Below are the entries. Print only the lines starting at the one with "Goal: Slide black" and ending at the one with "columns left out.", exactly, with no pictures.

* * * *

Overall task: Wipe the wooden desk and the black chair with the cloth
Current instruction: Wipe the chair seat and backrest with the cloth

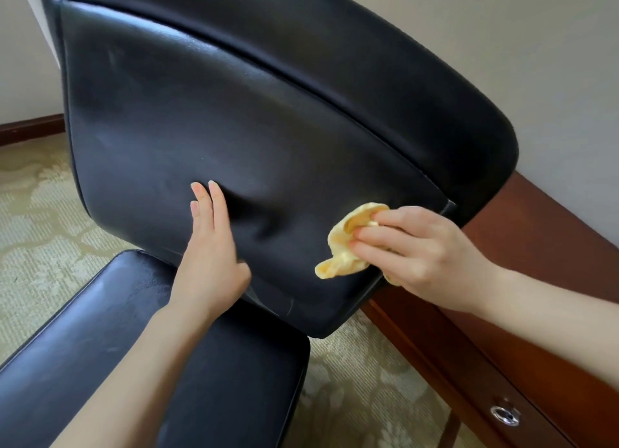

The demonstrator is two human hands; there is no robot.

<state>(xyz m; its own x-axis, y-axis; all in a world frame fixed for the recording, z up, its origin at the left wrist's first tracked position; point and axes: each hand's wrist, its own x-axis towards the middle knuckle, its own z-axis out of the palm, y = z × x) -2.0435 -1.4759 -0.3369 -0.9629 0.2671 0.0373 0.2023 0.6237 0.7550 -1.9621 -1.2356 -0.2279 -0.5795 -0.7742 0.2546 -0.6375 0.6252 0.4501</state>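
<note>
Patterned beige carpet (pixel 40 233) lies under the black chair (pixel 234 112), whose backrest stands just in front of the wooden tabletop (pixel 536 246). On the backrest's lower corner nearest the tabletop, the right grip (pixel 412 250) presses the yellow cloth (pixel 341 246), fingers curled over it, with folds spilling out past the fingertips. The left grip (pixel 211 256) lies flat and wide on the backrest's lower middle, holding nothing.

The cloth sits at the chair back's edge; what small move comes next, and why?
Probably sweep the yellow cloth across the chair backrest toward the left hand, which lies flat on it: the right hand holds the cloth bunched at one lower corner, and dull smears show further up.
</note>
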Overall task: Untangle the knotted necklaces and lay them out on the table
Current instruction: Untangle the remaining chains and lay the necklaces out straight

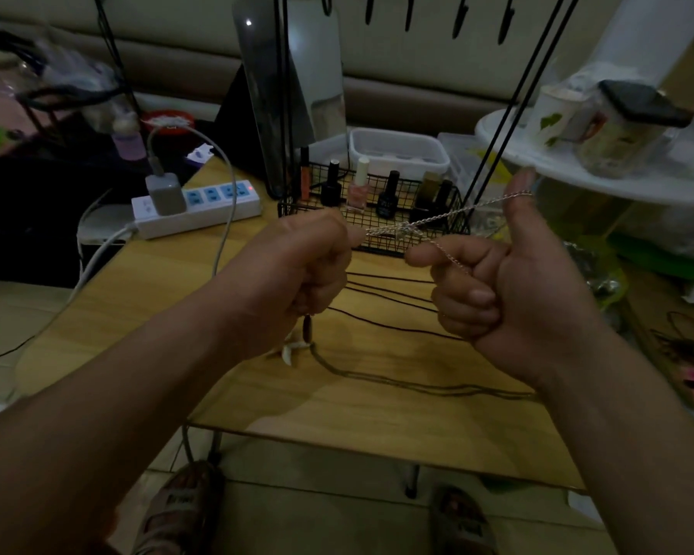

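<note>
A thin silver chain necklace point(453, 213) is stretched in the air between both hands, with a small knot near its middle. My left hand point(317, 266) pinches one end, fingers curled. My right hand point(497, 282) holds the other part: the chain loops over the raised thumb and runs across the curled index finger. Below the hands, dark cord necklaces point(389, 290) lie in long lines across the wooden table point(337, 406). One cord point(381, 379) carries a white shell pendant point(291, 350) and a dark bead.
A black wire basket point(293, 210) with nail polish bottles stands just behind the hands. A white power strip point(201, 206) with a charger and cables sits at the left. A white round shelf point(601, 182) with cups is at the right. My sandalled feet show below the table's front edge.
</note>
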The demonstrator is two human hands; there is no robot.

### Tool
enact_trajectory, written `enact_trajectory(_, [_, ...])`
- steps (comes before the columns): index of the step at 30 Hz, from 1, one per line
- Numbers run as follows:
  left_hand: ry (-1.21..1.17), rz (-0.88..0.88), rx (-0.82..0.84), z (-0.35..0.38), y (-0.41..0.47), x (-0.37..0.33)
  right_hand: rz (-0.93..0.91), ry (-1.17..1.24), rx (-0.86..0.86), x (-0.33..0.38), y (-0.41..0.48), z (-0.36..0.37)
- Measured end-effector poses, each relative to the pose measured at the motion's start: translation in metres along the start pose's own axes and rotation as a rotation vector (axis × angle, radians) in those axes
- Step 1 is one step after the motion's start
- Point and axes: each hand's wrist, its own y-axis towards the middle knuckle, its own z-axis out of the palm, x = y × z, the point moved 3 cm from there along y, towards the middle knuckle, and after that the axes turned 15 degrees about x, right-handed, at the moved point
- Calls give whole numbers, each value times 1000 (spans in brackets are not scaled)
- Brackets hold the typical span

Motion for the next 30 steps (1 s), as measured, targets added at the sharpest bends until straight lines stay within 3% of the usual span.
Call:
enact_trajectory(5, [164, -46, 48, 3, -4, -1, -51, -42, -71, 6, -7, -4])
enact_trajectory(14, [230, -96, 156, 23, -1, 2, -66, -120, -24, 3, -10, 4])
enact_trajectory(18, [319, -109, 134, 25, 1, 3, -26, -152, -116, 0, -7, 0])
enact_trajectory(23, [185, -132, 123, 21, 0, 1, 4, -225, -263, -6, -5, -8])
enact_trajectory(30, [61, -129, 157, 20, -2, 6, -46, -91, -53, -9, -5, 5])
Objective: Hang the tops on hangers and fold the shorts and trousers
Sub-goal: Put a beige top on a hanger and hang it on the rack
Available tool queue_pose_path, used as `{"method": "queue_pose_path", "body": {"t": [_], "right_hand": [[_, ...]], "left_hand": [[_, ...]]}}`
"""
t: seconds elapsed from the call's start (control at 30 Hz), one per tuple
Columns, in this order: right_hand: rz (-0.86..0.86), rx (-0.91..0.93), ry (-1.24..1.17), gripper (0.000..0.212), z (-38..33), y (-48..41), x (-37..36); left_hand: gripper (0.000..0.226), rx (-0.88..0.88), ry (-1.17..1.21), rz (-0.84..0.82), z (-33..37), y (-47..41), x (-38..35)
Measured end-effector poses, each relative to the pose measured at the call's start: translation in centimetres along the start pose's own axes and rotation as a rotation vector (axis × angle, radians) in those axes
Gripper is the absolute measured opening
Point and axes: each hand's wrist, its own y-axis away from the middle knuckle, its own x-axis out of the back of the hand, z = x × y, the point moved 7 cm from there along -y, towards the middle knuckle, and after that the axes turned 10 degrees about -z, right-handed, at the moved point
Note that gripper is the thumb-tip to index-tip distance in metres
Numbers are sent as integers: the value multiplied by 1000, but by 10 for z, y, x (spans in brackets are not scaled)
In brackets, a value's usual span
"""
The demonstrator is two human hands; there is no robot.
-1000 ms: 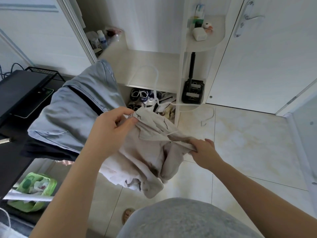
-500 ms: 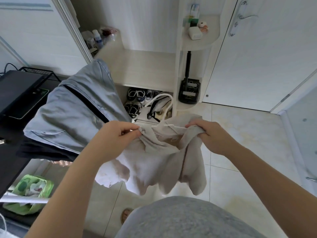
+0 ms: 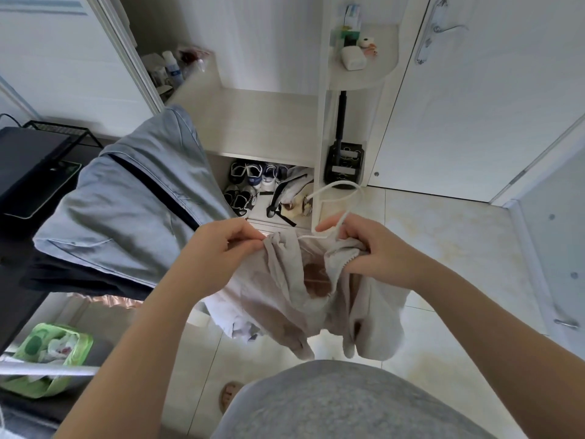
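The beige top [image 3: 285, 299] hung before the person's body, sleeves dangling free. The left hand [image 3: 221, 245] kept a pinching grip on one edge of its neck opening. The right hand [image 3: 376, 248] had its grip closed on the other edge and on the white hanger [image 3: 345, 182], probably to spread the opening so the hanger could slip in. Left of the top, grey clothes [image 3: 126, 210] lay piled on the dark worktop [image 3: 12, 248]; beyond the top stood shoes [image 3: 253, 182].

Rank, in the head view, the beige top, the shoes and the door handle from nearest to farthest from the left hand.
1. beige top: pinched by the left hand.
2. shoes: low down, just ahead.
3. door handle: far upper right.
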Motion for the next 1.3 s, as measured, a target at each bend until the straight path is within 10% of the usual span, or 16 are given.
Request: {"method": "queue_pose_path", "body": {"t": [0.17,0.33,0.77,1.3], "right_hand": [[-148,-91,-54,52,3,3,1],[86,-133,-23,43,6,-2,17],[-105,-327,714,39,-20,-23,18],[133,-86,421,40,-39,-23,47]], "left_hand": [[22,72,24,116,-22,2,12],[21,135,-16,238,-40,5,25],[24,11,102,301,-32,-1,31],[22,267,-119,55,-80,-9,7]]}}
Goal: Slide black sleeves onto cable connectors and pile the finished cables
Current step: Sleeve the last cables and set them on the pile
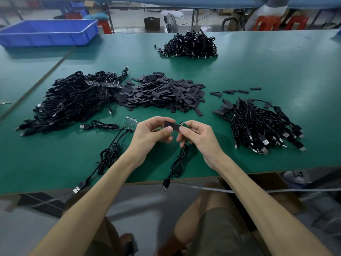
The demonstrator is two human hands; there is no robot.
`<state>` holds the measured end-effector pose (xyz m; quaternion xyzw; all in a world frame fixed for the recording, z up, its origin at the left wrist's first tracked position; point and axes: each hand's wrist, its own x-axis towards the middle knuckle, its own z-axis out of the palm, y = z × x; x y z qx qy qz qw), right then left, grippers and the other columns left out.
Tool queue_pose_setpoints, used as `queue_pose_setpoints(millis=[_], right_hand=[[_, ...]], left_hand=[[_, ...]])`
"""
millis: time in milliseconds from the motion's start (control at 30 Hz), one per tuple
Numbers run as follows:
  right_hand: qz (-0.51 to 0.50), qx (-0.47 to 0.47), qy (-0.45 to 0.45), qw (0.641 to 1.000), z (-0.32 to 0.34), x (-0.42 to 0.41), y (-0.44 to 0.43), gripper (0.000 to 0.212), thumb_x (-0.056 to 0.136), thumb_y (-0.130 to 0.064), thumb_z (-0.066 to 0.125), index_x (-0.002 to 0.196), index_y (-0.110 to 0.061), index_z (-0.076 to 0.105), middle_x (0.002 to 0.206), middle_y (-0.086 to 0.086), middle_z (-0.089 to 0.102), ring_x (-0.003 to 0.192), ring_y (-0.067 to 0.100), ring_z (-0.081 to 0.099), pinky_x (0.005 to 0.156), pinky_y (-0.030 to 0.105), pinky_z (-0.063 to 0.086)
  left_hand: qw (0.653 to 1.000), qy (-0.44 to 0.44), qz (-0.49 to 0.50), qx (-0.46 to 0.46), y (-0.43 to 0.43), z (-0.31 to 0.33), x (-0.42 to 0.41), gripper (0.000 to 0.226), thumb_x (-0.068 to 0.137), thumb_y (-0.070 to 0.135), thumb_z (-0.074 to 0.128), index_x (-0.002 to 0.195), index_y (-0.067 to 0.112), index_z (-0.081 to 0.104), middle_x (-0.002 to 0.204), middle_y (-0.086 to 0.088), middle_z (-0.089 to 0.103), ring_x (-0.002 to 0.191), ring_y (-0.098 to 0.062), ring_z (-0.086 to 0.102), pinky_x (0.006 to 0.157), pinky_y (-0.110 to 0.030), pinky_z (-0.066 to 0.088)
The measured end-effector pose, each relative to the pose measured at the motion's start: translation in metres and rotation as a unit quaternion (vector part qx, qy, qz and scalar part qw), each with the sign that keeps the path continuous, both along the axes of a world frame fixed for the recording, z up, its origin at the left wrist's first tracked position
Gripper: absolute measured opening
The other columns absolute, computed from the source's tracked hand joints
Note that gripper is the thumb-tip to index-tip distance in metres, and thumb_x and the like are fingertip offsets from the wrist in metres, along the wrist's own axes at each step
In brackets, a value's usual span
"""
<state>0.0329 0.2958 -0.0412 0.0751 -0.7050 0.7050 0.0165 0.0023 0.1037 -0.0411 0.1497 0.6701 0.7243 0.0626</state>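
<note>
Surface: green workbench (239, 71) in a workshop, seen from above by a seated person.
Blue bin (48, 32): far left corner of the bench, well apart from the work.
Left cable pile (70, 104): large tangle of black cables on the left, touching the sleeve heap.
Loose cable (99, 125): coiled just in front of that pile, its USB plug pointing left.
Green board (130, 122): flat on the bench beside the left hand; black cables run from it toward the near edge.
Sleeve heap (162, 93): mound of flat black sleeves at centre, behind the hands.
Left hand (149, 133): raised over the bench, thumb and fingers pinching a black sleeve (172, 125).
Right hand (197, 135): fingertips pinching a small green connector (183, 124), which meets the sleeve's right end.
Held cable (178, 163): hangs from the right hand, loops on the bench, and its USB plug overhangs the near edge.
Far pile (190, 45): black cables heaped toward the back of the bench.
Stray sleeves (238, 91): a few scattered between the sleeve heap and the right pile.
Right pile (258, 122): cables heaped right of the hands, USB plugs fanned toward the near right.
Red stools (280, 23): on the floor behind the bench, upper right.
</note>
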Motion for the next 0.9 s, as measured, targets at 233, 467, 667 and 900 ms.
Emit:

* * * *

## Reply
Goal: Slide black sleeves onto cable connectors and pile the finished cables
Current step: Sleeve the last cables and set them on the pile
The demonstrator is two human hands; there is no robot.
`<state>` holds the measured end-effector pose (xyz m; quaternion xyzw; all in a world frame fixed for the recording, z up, its origin at the left wrist's first tracked position; point and axes: each hand's wrist, its own x-axis towards the middle knuckle, its own z-axis out of the palm, y = z × x; x y z qx qy qz qw), right then left, grippers and the other columns left out.

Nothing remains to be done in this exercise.